» **TASK DETAILS**: Nothing but the lines from the first line of the material below through the line that holds "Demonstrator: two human" should be set down, exactly and with pictures left out.

-- DATA BLOCK follows --

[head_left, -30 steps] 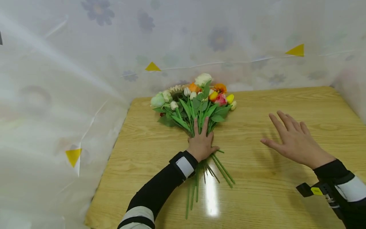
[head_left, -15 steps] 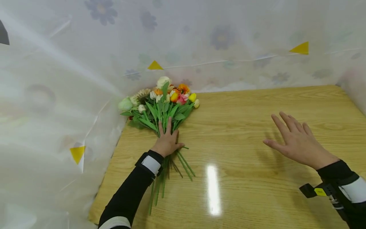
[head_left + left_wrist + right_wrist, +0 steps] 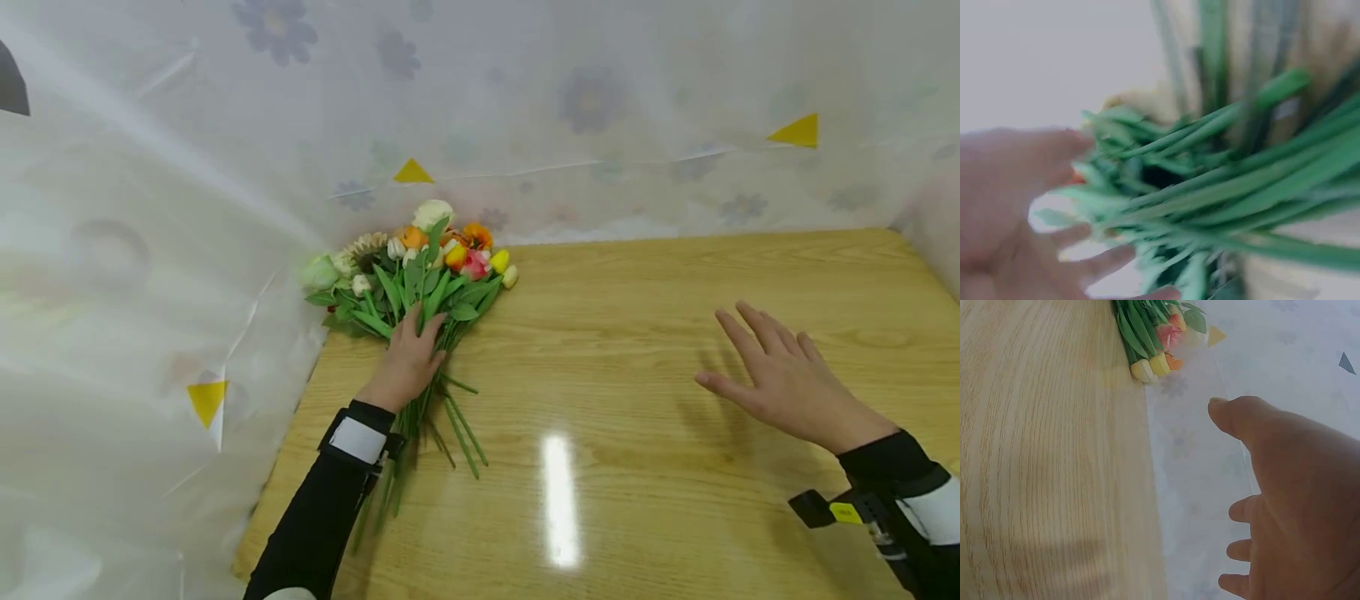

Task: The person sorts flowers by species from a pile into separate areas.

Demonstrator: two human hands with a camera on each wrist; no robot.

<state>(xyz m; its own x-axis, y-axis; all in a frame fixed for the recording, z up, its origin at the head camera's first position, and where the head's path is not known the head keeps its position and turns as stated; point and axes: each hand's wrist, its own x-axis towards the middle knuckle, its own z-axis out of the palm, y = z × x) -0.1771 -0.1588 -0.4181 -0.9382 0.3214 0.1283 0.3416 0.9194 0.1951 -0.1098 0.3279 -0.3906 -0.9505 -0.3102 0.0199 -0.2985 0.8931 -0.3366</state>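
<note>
A bunch of mixed flowers (image 3: 429,250), white, orange, yellow and pink heads over green leaves, lies at the table's left side with its stems (image 3: 459,429) fanned toward the front. My left hand (image 3: 405,362) is over the upper stems with its fingers extended. In the left wrist view, blurred, those fingers (image 3: 1104,265) spread beside the green stems (image 3: 1241,187) without curling round them; whether they touch is unclear. Held above the table's right part, my right hand (image 3: 787,379) has its fingers spread and nothing in it. The right wrist view shows the same hand (image 3: 1304,487) with thumb apart.
The wooden table (image 3: 637,333) meets a pale flower-printed sheet (image 3: 525,92) at the back and left. Yellow triangles (image 3: 797,131) are stuck along that sheet. The flower heads lie close to the back edge.
The bunch of flowers has slid left across the table with my left hand on it. That hand has since shifted slightly left on the stems. My right hand stays nearly still.
</note>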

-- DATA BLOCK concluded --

» **ANSWER**:
[head_left, -30 steps] 
[head_left, -15 steps] 
[head_left + left_wrist + right_wrist, +0 steps] 

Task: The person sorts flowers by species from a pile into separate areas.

Demonstrator: two human hands with a camera on each wrist; no robot.

This finishes the answer.